[[ Input open ]]

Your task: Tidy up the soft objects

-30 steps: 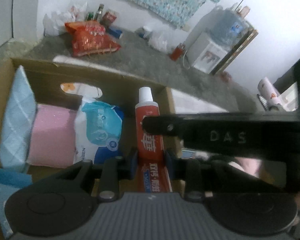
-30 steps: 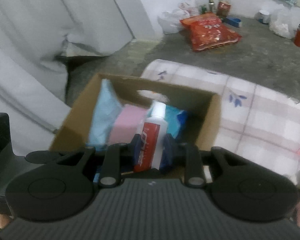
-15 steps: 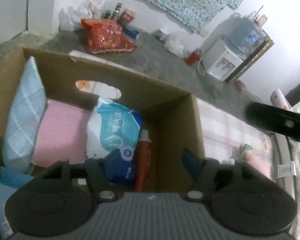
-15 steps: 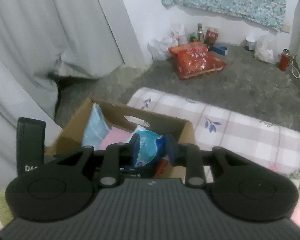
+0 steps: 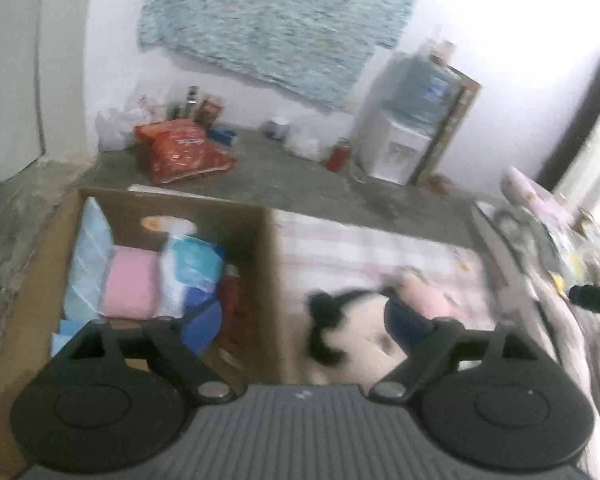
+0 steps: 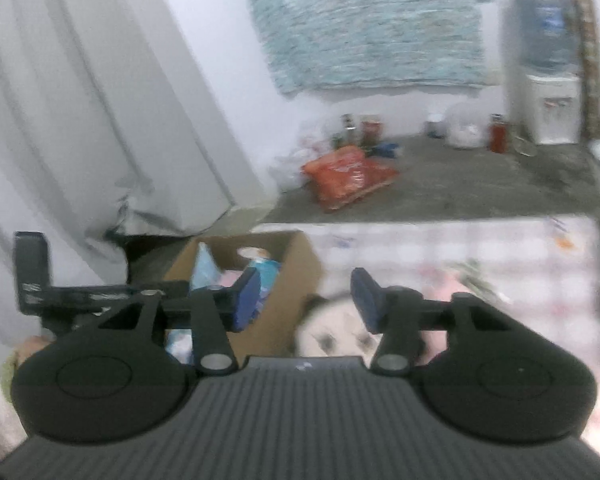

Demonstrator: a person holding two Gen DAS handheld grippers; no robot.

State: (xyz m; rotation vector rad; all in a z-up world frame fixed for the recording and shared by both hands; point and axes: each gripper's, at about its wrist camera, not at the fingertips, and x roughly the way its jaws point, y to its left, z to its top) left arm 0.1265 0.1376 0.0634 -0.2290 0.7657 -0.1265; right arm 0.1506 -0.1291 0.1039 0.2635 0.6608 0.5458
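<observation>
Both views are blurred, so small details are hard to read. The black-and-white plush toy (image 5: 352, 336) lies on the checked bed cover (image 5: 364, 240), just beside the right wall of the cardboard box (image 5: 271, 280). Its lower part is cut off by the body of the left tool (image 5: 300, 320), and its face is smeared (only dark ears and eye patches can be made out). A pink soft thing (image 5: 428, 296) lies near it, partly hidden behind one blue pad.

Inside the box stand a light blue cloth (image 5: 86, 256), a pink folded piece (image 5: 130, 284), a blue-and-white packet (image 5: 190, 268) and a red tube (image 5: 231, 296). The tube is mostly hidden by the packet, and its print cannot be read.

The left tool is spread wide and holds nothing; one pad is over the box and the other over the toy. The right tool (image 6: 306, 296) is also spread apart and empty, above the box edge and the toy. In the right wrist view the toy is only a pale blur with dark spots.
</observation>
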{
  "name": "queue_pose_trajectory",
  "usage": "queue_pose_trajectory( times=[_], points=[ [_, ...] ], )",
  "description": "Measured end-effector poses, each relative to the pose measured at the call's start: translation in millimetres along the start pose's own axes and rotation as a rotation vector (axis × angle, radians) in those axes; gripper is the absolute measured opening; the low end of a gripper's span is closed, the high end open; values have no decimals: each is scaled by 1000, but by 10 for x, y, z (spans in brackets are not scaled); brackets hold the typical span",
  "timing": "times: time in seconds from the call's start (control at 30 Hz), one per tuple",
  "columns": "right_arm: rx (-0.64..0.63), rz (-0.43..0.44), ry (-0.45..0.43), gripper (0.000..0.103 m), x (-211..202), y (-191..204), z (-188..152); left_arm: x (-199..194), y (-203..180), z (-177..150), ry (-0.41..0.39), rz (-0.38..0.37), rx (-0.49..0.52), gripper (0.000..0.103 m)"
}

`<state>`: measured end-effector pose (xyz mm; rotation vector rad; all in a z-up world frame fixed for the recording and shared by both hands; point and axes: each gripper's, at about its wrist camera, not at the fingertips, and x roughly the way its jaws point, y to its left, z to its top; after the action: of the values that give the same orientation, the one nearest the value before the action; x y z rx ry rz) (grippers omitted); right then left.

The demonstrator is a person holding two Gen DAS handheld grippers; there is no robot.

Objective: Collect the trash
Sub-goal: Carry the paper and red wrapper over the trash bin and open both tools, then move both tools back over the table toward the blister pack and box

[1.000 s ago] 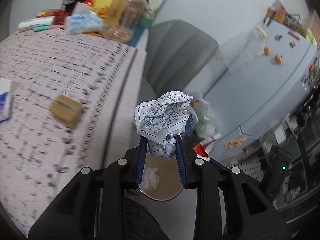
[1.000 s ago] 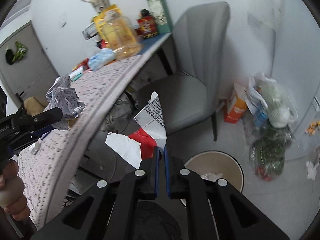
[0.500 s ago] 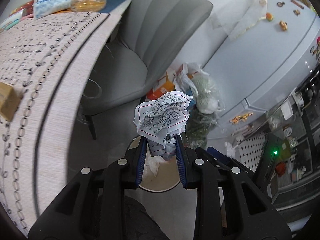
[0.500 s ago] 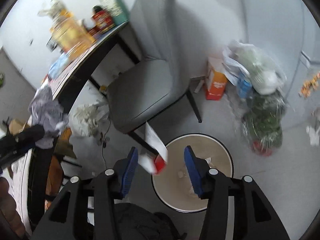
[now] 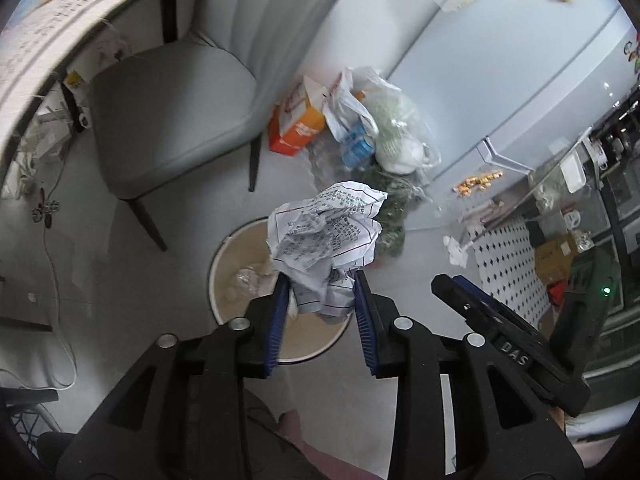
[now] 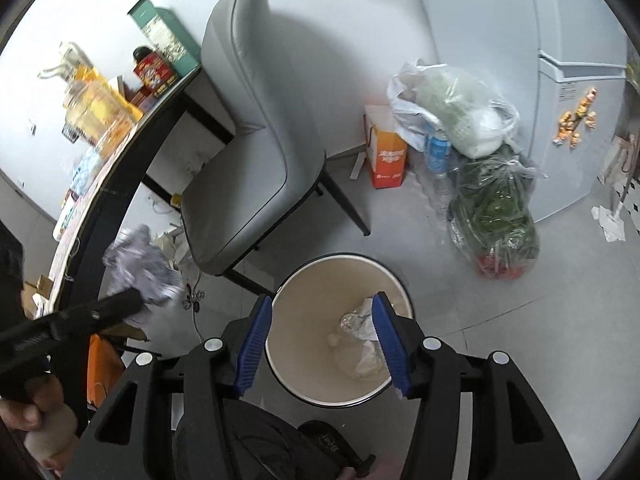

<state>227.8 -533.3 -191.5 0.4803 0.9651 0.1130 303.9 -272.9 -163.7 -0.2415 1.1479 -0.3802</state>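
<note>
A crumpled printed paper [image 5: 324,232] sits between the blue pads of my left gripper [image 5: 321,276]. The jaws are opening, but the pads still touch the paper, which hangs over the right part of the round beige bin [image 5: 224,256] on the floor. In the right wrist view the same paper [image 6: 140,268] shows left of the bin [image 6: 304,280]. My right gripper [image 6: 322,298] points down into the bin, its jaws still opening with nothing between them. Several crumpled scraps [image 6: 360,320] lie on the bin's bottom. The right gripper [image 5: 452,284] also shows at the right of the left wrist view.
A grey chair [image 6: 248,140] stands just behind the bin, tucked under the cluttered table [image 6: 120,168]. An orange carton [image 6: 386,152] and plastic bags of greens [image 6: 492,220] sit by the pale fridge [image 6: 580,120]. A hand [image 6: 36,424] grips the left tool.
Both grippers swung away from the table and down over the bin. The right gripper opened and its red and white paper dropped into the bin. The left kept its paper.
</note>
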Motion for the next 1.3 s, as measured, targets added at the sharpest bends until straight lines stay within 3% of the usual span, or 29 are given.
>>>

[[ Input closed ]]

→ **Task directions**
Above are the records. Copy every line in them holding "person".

→ **Solution to the exercise**
Demonstrator: a person holding two Gen DAS handheld grippers; no robot.
The demonstrator is a person holding two Gen DAS handheld grippers; there is no robot.

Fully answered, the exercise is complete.